**REQUIREMENT**
Repeat only the stretch of lines below that runs from the line with "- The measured" through the line with "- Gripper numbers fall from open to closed", unaltered.

**SUPPLIED MATERIAL**
● ● ●
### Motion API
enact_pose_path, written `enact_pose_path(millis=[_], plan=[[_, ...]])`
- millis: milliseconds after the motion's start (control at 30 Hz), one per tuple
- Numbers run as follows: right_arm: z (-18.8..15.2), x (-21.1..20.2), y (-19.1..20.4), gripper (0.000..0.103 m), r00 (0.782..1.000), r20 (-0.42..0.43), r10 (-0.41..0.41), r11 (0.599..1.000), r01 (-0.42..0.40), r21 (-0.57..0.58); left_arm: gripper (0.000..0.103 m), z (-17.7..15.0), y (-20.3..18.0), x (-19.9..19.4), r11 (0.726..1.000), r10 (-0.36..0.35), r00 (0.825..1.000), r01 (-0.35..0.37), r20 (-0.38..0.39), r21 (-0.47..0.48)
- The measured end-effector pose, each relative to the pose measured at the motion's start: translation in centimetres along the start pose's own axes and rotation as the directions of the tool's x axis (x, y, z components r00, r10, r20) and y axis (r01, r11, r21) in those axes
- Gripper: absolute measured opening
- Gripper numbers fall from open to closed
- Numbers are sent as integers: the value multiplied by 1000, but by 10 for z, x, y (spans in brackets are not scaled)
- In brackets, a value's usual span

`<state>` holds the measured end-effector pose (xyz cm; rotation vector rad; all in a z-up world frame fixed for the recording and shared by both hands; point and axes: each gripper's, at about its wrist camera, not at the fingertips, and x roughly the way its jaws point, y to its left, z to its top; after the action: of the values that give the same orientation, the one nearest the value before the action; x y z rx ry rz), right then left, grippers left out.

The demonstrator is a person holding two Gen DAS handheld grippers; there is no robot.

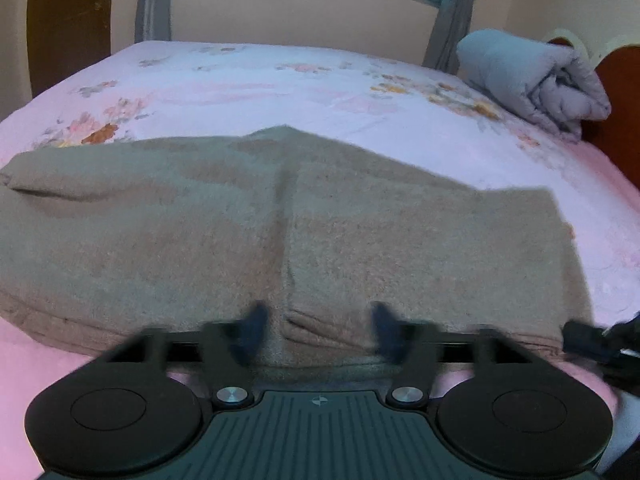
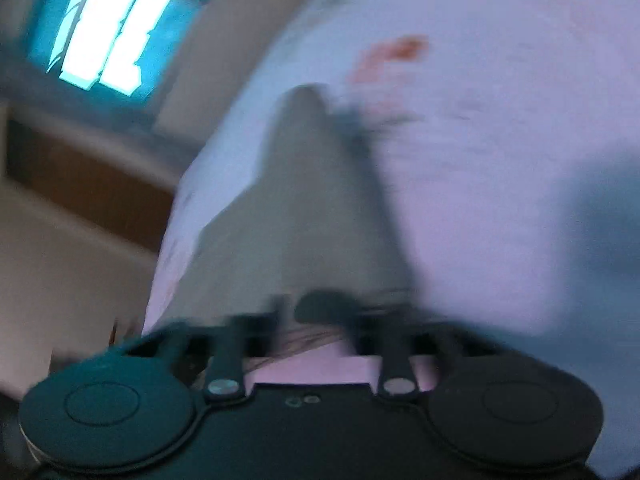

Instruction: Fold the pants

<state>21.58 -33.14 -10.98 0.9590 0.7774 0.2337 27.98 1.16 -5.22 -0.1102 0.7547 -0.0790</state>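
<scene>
Our left claw (image 1: 318, 328) hangs released over the near edge of the tan pants (image 1: 280, 220) on the bed (image 1: 280, 80). Our right claw (image 2: 316, 312), clenched, seems to pinch that edge, probably to fold it.

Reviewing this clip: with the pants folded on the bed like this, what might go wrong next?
1. The left tool stands open over the near edge of the pants; closing there may catch only the top layers and pull the fold apart.
2. The right wrist view is badly blurred, so the shut right tool may be gripping cloth poorly, or none.
</scene>
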Motion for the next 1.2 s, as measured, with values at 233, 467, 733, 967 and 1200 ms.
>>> enact_pose_path(millis=[233, 467, 733, 967, 1200], plan=[[-4, -18, 47, 20, 997, 46, 68, 981, -59, -187, 103, -9, 7, -19, 996, 60, 997, -64, 57, 55], [-16, 15, 76, 17, 992, 30, -120, 922, 122, -368, 103, -12, 20, -37, 996, 65, 995, -70, 79, 57], [-40, 37, 98, 16, 973, 73, -221, 766, 219, -604, 103, -15, 87, -57, 987, 148, 986, -142, 82, -75], [14, 17, 56, 10, 967, 34, -253, 879, 245, -409, 103, -27, 153, -69, 960, 245, 967, -231, 76, -159], [63, -1, 69, 21, 983, 169, -77, 961, 118, -249, 103, -31, 194, -69, 932, 293, 954, -270, 63, -243]])
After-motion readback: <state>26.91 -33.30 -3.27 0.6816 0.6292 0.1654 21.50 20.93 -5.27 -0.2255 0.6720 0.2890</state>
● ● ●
**WRITTEN SOLUTION**
- The measured end-effector pose, each relative to the pose measured at the motion's start: translation in centimetres along the start pose's own axes and rotation as the directions of the tool's x axis (x, y, z components r00, r10, r20) and y axis (r01, r11, r21) in those axes
- Gripper: absolute measured opening
- Gripper numbers fall from open to closed

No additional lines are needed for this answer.